Discovery Channel was playing a lot of shows about dinosaurs this weekend. We've done dinosaurs in the past in this family. Far in the past. Noah was four the year we all learned the difference between centrosaurus and styracosaurus, between sauropods and therapods. It's been a while. Sophie caught only the tail end of dino-mania in this family, and Fiona missed it entirely. When I suggested that the Tyrrell Museum was only a couple of hours away and it might be a good opportunity for a repeat visit I expected Fiona and Sophie to be enthusiastic but figured it would be a hard sell with the older two. Suprisingly, though, Noah was keen; the Discovery shows had awakened a certain nostalgia in him for his days of dino-love and Tyrrell Museum rapture. And Erin was facing a dull day in Calgary otherwise, as her More-Fun-Parents (which is how she refers to her Calgary teachers / billet hosts) were both busy all day. So we decided to head east to Drumheller instead of driving straight west home on Saturday morning.
The museum was absolutely and totally fantastic, of course, just like the last time. It added a good 7 hours to our day, what with four extra hours of driving to get there and back to Calgary, and the time in the museum itself. Then there was the 7-hour drive home, during which we played more Categories, talked, listened to music and podcasts and such. So it was a long day. But it was fine. With the early start and the time-zone change we were home by 9 pm.
Erin usually claims the back bench in the minivan and typically spends more than half each trip slumped over asleep. Part way home Noah craned his neck towards the back seats and asked "where's Erin got to?" He had forgotten that the main reason we'd gone to Calgary was to drop Erin off there -- she hadn't been with us for hours!
The new arrangement with Erin living part-time in Calgary seems to be working well so far. She's motivated, practicing 4 to 6 hours a day. She began work on the Mendelssohn 1st movement last month (as well as a couple of new unaccompanied Bach movements) and is planning to perform it at the end of this month. I haven't heard it, but her accompanist says it's coming along just fine. The two of them also hatched some plans for piano coaching for Erin; Erin has been suffering ambivalence about piano. Julie gave her a bit of a nudge, suggesting she bring a couple of specific pieces to work on in three weeks, a movement from a Mozart Sonata and the Bartok Rumanian Dances. She's getting about four hours of violin teaching each time she's in Calgary and is being treated to dinners out, concerts, social opportunities and occasional extra violin classes here and there. While I wish there were a way to give her orchestral and chamber music experience that's pretty much impossible on a part-time basis. We can't have it all. I'm thrilled that she's getting consistent teaching with regular follow-up so that she can actually make significant technical and musical progress.

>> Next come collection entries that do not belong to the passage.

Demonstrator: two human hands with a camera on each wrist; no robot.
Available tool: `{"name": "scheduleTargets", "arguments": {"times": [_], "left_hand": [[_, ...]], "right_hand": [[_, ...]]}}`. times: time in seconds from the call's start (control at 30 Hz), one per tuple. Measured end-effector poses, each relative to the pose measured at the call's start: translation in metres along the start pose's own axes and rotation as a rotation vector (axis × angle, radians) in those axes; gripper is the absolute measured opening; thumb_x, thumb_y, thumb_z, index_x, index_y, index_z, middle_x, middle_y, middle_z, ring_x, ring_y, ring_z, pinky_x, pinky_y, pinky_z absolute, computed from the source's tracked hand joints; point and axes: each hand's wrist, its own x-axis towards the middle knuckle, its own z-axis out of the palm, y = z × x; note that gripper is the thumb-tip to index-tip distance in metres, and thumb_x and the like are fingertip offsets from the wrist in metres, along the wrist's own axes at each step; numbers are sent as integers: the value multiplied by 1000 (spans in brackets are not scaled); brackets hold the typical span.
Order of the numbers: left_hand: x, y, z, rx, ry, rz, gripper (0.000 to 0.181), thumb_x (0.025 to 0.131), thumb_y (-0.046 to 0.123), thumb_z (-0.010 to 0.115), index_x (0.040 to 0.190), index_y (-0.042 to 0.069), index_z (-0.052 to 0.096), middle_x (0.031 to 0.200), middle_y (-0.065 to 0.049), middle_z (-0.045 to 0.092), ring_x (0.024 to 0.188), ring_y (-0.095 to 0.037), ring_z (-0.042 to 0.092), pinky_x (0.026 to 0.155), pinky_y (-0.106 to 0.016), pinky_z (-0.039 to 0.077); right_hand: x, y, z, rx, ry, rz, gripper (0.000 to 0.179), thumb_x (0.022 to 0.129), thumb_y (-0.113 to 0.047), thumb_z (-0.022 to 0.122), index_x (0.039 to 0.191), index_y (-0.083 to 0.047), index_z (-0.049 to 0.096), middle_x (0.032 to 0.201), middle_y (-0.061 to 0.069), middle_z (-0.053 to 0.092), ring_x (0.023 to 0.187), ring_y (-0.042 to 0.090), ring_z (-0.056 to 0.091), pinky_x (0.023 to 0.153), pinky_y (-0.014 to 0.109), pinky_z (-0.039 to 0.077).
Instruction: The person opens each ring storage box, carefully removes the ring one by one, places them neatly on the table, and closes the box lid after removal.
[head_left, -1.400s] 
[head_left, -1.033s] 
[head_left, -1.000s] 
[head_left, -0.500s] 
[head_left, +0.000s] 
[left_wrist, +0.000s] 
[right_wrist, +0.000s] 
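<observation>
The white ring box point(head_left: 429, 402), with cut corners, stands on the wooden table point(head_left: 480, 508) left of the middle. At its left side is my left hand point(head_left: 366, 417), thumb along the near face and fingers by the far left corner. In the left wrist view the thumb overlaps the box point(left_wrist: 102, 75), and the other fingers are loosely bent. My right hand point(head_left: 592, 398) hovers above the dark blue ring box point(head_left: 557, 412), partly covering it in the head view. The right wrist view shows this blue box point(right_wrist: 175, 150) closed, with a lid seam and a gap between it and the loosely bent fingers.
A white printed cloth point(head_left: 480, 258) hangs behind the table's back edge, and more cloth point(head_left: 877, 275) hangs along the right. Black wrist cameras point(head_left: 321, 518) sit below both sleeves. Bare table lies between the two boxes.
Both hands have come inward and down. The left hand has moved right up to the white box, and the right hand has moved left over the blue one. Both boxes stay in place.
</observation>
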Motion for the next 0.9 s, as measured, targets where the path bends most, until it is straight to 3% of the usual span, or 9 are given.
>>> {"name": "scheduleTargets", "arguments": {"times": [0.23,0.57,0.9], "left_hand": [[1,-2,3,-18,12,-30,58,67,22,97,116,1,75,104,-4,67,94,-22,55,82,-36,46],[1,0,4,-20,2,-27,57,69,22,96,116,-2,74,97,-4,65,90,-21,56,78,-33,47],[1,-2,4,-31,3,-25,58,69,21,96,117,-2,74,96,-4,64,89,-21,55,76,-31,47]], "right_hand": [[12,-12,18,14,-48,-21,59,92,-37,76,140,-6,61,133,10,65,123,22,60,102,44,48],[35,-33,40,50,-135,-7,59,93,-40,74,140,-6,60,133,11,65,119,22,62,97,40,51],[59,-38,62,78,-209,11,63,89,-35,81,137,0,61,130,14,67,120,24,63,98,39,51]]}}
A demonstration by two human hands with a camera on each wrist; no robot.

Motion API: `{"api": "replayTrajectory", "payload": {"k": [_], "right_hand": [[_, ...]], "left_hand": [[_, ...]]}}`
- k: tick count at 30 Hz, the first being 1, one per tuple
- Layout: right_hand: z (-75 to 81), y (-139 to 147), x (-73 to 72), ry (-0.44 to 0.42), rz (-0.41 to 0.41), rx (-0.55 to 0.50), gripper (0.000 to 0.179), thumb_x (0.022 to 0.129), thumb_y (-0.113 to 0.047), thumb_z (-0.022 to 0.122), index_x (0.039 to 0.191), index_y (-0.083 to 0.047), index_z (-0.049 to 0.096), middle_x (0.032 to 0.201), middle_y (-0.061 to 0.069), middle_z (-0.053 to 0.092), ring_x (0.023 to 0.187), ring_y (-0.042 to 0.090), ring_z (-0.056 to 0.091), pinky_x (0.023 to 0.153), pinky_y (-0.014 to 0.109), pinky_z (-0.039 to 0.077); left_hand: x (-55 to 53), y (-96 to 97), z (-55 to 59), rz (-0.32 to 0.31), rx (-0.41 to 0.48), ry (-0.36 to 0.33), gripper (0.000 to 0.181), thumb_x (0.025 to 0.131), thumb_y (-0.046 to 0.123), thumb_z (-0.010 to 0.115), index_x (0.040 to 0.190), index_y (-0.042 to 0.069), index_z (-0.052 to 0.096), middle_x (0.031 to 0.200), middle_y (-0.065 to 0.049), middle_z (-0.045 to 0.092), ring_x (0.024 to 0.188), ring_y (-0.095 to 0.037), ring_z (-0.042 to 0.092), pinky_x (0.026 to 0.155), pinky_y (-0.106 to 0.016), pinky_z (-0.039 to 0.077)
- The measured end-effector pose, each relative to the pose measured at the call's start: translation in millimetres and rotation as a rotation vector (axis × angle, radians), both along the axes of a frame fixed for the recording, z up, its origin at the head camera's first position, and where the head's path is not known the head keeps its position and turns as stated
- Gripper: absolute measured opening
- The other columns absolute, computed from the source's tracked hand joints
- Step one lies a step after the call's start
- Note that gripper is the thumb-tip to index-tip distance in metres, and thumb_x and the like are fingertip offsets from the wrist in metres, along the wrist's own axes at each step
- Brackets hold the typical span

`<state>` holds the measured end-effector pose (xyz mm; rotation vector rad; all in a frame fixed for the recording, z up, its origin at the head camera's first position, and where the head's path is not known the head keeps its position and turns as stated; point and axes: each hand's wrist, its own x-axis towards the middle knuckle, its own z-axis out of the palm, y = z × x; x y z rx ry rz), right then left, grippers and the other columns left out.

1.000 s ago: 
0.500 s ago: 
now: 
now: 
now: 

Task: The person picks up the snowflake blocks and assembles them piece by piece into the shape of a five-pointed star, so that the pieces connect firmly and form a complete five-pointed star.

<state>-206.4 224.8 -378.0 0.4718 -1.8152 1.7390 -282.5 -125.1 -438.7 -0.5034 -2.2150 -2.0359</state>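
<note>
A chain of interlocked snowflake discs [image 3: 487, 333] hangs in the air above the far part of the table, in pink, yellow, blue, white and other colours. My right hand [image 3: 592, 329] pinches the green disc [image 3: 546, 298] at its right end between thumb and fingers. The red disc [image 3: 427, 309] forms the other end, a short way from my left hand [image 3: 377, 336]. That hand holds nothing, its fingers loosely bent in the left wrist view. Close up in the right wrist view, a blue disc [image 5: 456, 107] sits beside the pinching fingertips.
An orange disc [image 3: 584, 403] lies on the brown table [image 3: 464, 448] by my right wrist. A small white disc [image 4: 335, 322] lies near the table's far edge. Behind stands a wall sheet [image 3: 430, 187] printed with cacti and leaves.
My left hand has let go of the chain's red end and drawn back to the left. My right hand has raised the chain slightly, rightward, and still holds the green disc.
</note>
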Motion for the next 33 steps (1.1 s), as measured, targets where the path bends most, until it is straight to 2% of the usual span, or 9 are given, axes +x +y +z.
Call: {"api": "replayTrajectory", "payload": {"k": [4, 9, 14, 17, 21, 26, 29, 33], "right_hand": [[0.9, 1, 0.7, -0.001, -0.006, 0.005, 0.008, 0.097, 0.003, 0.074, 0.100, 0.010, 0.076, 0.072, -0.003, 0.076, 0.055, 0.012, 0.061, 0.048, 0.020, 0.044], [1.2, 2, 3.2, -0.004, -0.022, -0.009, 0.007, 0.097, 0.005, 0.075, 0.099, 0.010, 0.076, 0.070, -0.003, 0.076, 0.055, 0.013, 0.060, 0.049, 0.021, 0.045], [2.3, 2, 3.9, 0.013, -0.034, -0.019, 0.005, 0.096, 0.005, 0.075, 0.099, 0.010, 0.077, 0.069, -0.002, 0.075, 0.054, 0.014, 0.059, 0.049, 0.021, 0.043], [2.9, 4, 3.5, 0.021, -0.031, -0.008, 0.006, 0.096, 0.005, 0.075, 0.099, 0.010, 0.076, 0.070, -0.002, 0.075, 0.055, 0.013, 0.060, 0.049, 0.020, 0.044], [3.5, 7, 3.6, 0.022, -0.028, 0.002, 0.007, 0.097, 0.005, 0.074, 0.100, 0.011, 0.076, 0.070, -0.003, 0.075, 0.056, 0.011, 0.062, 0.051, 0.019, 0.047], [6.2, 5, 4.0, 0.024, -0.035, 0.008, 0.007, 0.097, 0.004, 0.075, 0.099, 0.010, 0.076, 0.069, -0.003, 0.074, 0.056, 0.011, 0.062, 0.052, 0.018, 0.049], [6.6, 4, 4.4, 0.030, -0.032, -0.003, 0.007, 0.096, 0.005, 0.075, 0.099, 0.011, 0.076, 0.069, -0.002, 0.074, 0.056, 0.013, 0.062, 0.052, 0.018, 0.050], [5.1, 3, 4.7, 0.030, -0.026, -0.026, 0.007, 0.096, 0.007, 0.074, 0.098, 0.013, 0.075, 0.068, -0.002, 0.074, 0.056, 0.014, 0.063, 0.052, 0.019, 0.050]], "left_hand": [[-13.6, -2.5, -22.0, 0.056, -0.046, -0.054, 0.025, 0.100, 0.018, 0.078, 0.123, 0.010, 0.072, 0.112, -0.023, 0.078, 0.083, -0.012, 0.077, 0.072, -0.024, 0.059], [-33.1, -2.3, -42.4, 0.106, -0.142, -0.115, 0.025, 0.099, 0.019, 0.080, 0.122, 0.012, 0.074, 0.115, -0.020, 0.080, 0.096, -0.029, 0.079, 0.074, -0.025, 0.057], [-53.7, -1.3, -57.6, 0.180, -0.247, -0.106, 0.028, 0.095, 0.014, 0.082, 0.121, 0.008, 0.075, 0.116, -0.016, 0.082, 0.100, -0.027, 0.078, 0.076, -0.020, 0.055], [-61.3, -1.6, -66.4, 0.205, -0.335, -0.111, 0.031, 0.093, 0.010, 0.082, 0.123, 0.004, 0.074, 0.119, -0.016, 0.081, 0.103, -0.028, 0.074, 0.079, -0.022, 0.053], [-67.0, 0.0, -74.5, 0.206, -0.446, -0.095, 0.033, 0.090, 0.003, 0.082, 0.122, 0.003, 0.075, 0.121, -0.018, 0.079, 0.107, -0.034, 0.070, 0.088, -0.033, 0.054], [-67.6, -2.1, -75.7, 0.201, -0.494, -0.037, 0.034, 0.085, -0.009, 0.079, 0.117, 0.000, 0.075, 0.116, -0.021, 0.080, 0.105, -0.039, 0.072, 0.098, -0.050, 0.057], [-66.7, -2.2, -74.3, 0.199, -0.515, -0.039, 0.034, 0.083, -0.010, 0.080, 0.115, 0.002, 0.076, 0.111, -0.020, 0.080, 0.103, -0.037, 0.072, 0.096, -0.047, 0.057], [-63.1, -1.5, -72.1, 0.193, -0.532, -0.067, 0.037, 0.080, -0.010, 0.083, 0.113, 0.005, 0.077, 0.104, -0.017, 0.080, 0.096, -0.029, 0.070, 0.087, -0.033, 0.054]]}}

Dealing with the all-day eastbound Greyhound bus, and the overnight westbound bus, is getting pretty routine for Erin. On her trip to Calgary at the end of September she also had to deal with some fairly complicated and somewhat unpredictable public transit routes and schedules within the city -- after dark on her own with suitcase and violin in tow. And she managed.
Noah is getting monthly lessons only. This was not optimal for Erin, and it's not optimal for him, but he's getting better at making it work. He's done some excellent remediation of his note-naming and pitch-reading skills. He's paying more attention to details and to consistently implementing the guidance he's given at his lessons. Taking more responsibility for working on things that don't come easily. There's been a big jump in his maturity over the past few months.